Work task = Your answer should show every line of the material below that includes "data".

Records provided =

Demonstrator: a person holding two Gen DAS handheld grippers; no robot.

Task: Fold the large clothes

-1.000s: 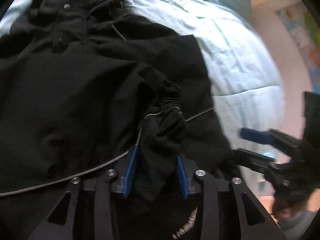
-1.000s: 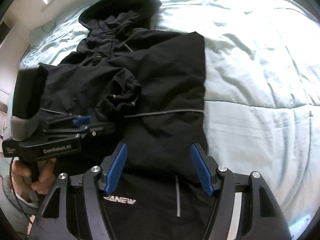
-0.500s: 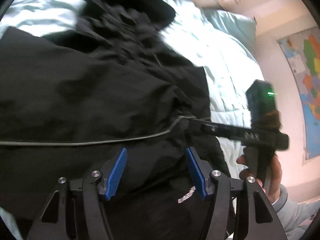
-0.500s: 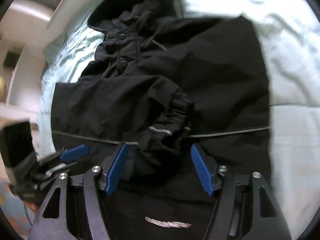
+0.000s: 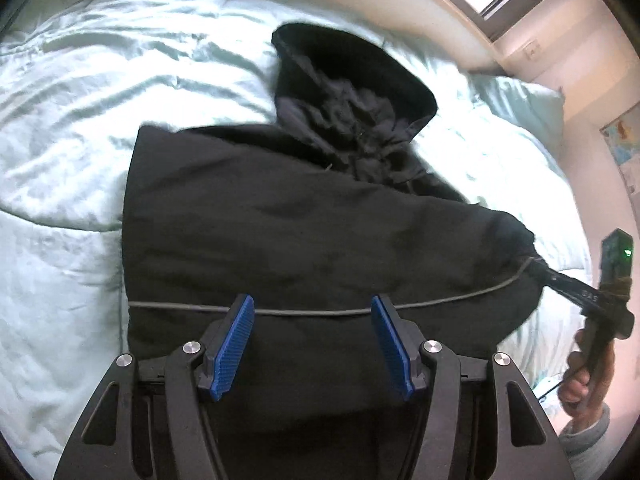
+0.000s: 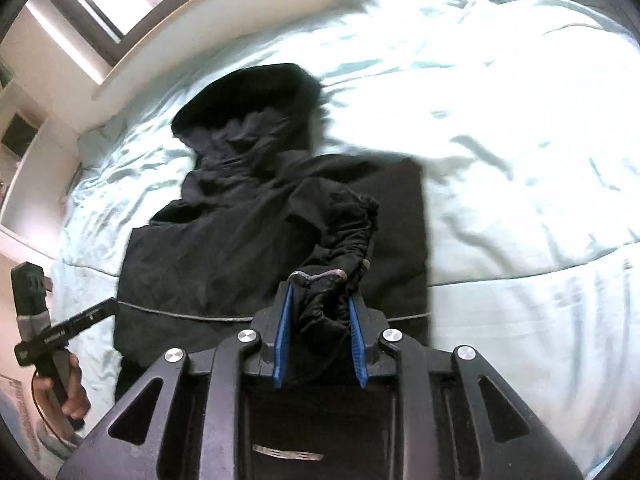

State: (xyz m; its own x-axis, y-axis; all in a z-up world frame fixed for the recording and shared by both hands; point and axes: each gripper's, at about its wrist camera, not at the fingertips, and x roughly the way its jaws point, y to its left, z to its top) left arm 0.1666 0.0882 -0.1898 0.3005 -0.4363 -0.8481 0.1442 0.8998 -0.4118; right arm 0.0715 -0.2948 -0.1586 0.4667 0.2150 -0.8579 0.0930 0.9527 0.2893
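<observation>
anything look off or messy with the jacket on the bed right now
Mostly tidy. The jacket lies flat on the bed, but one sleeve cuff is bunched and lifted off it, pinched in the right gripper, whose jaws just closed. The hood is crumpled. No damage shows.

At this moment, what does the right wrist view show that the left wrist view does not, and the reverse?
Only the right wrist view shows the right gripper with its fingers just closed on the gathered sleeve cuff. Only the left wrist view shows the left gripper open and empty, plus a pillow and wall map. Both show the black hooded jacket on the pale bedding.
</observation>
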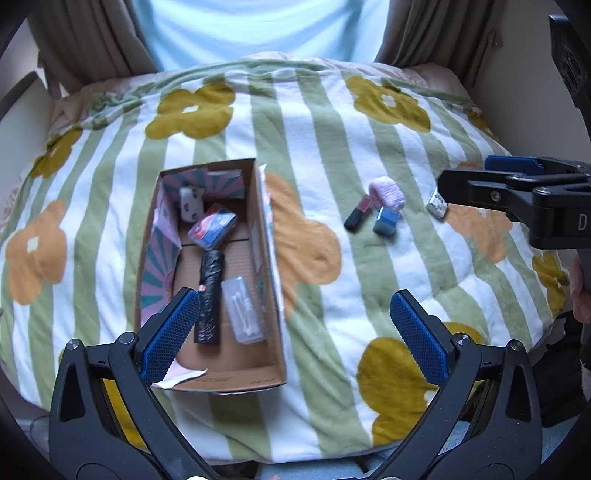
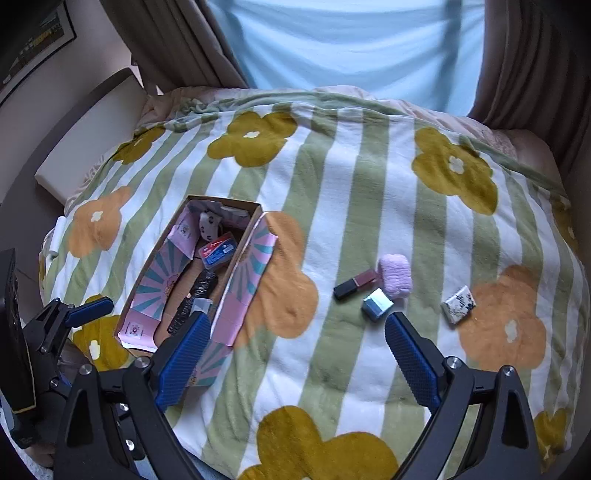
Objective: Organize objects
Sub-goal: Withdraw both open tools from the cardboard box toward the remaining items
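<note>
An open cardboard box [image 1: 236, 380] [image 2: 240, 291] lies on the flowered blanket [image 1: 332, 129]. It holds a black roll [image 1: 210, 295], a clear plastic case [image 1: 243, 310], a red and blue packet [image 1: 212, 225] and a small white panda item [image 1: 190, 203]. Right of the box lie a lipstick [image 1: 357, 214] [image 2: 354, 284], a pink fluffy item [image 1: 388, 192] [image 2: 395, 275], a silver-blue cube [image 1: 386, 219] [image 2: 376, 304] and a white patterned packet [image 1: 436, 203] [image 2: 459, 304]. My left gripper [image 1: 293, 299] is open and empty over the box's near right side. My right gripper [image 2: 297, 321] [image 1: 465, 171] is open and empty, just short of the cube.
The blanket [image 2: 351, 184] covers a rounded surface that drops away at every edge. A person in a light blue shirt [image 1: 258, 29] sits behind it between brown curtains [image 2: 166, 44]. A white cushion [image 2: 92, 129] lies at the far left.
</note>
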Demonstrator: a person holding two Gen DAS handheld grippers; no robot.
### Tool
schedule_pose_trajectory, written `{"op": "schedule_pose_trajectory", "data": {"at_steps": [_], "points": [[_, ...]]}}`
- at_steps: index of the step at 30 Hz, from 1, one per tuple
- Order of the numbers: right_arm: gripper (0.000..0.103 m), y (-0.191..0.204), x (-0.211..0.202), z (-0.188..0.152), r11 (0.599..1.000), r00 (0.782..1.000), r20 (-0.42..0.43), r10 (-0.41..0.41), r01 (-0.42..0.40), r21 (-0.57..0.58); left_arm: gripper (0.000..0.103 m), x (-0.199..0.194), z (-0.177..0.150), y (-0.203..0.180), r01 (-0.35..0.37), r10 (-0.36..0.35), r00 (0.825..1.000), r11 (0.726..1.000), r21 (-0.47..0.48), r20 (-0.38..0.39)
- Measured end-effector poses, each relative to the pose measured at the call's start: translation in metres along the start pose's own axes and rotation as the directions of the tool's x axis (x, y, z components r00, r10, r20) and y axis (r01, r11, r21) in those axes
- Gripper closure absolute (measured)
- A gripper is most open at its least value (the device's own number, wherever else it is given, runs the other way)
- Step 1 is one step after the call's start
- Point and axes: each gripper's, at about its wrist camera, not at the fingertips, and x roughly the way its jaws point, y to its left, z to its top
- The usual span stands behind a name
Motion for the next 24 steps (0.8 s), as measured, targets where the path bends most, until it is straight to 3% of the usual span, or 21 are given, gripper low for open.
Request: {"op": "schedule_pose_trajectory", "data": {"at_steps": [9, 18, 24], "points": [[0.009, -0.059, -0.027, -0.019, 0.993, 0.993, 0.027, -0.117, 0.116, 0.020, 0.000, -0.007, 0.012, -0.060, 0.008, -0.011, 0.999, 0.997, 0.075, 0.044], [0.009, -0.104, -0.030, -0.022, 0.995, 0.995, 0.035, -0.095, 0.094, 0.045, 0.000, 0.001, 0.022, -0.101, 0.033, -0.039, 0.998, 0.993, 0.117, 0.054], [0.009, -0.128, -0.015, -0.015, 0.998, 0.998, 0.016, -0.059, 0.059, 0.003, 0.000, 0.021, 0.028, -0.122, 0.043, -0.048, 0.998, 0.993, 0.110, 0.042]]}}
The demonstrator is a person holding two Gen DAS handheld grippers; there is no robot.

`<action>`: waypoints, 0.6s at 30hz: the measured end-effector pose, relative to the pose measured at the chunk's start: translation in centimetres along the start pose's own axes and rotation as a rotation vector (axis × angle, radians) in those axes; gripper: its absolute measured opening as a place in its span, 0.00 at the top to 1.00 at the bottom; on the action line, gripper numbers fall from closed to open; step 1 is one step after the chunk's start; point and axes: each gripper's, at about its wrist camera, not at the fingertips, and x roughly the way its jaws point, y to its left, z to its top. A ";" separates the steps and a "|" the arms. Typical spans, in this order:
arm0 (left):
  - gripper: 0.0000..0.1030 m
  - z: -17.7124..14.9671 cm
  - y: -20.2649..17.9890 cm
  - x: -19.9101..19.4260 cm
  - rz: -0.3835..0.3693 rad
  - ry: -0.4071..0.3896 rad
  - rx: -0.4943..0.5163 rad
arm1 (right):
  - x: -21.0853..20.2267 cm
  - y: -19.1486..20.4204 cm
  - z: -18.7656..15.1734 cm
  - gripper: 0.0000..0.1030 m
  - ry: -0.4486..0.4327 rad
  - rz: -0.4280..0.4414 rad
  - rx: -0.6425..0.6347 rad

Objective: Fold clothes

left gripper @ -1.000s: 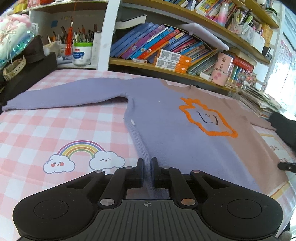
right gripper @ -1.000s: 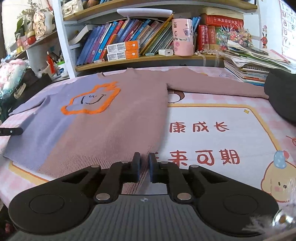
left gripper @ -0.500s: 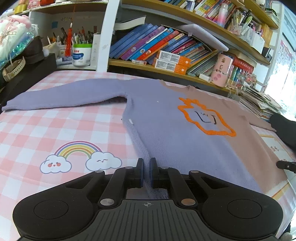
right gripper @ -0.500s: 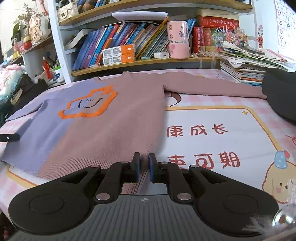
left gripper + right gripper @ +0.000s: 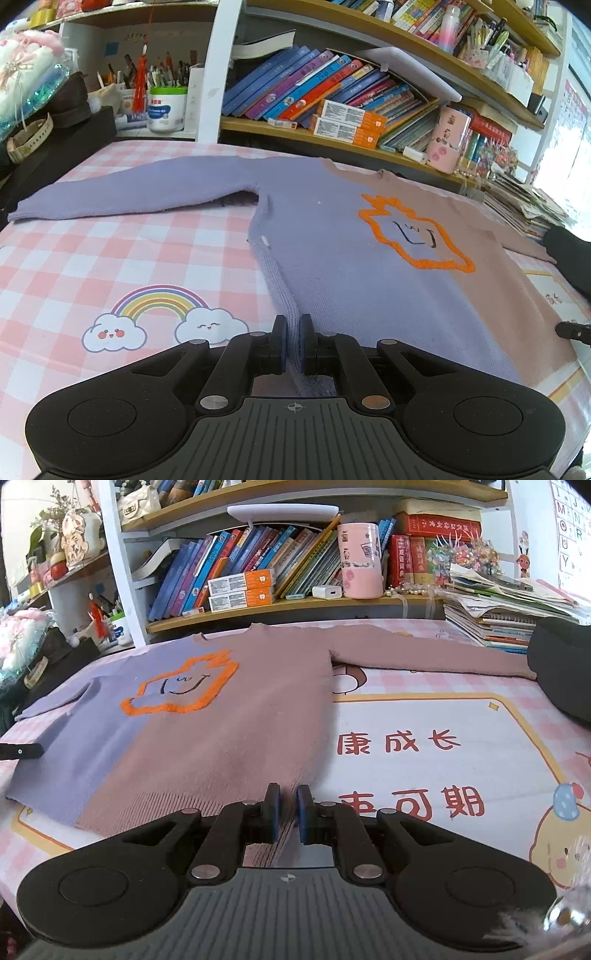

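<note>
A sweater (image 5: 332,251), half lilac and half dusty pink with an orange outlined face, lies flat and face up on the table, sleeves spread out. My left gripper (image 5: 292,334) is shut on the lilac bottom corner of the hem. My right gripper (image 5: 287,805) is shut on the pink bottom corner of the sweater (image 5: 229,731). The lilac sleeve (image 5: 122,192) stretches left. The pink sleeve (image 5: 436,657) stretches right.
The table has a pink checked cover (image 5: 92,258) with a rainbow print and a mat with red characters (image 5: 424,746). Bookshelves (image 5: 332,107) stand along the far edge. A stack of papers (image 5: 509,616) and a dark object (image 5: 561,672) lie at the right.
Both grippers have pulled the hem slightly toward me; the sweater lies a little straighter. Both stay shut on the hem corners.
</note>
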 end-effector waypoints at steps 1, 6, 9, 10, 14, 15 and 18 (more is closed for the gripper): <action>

Answer section =
schedule_pose_trajectory, written `{"op": "schedule_pose_trajectory", "data": {"at_steps": [_], "points": [[_, ...]]}}`
Request: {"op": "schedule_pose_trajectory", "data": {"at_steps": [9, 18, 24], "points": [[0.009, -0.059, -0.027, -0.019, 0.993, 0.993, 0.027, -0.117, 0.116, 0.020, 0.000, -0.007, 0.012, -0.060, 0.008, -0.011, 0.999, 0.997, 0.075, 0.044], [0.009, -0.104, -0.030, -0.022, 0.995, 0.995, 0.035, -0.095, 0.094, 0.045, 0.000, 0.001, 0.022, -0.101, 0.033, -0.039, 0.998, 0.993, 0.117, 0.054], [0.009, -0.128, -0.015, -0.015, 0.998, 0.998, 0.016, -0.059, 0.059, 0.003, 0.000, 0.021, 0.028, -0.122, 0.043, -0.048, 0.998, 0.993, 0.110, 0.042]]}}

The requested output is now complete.